The after gun began to fire steadily. Shots once more fell about the U-boat, and two more hits were scored. Then the gun stopped as the Hecate began to turn toward her quarry.
"Gunnery Officer reports target obscured, sir."
"Tell Guns it's cold steel now," the Captain answered.
Slowly and sedately the Hecate advanced. Coming downwind and downsea, she moved gracefully, her high bow with its long knife edge rising and falling as it cleft the seas in two.
"Port twenty." Sunlight flooded the scene. The blue-green waves were dancing, the graceful ship bowing to the swell. The Captain sensed rather than saw the Doctor coming up beside him, and was glad of the company of his friend.

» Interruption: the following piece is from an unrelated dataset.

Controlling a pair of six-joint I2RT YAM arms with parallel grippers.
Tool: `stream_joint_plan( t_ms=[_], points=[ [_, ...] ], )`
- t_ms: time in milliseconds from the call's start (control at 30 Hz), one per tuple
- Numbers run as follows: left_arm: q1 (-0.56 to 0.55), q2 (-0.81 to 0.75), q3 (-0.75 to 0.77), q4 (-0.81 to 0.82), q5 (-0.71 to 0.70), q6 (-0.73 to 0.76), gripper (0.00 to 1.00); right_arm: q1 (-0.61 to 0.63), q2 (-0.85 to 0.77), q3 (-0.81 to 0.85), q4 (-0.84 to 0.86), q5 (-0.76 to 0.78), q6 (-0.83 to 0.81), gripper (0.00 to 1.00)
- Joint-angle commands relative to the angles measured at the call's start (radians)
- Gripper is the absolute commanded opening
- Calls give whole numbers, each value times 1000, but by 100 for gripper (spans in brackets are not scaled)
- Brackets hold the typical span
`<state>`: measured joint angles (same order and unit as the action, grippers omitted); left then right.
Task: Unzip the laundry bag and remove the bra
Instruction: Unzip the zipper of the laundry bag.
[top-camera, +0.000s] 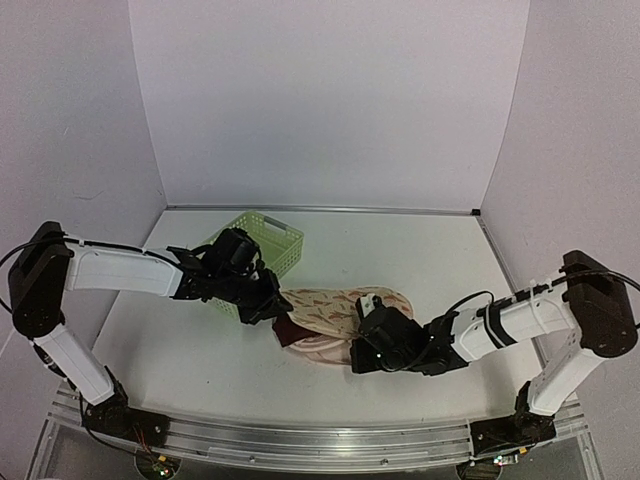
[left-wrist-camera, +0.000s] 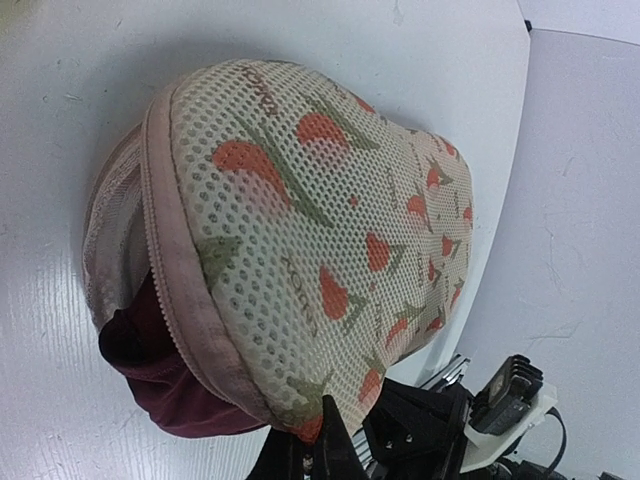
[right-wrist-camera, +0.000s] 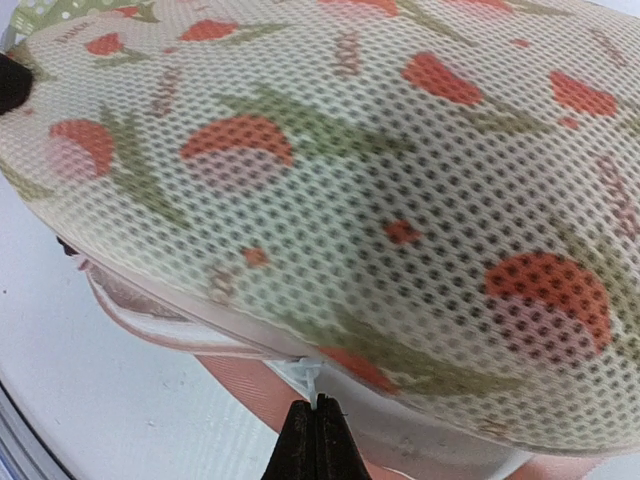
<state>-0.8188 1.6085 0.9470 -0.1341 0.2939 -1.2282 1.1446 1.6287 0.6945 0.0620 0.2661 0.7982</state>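
Observation:
The laundry bag (top-camera: 335, 305) lies mid-table, a cream mesh pouch with orange-red and green motifs. Its rim gapes at the left end, where the dark maroon bra (top-camera: 290, 330) pokes out. In the left wrist view the bra (left-wrist-camera: 165, 385) bulges from under the pink edging of the laundry bag (left-wrist-camera: 300, 220). My left gripper (left-wrist-camera: 315, 425) is shut on the edge of the bag's upper flap, at the bag's left end (top-camera: 272, 305). At the bag's near side, my right gripper (right-wrist-camera: 318, 405) is shut on the white zipper pull (right-wrist-camera: 312, 375). The laundry bag's mesh (right-wrist-camera: 350, 180) fills that view.
A light green lattice basket (top-camera: 268, 238) stands behind the left gripper, at the back left. White walls close the table on three sides. The right arm (top-camera: 500, 325) reaches in from the right.

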Motion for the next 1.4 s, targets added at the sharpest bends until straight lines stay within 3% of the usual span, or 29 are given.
stream_joint_plan(
  t_ms=[0, 200, 600, 1067, 1367],
  points=[
    [25, -60, 6, -31, -2, 73, 0, 3, -72, -44, -115, 112, 8, 0],
    [44, -85, 16, -85, 8, 147, 0, -18, -136, -91, -187, 165, 6, 0],
    [63, -124, 14, -153, 18, 269, 0, -183, -255, -138, -235, 72, -82, 0],
    [63, -23, 86, -158, 43, 322, 0, -171, -380, -240, -203, -83, -74, 0],
    [62, -28, 140, -215, -15, 345, 29, -79, -334, -242, -148, -138, -30, 0]
  ],
)
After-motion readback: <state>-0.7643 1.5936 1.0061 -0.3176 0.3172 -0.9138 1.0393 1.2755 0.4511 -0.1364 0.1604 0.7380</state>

"Starboard twenty." At slow speed, downsea, and with the rudder in the hand-steering that was so much slower than her steering engine, it was proving very difficult to keep the Hecate on a steady course. The Captain could imagine the sweating men below, working feverishly at the big hand wheel. Had he realized just how difficult it would be to steer her down the seas, he would have turned the other way and come upwind against the enemy. It was too late to change; and although he did not know it, the U-boat would have torpedoed him had he turned to port.
Closing now. They could see the conning tower plainly and a flaxen-haired man standing there.
"Port twenty."
Suddenly the Captain was aware of a rifle raised beside him. One of the signalmen was aiming at the solitary figure on the conning tower.
The Captain leapt at the gun and seized it from the astonished sailor. Then, realizing that a short while before he himself had been firing at the U-boat, he was forced to explain. "It's quite different now, Higgins. Before, there was a chance that they could torpedo us. Now they haven't an earthly — and in a moment they will be survivors."
The precious seconds could have been otherwise employed. A wave slightly irregular in comparison with its fellows rose a little to port of the Hecate s stern. She was already carrying twenty degrees of port rudder, and the bow swung rapidly to port, passing the conning tower of the U-boat at which the Captain had been aiming.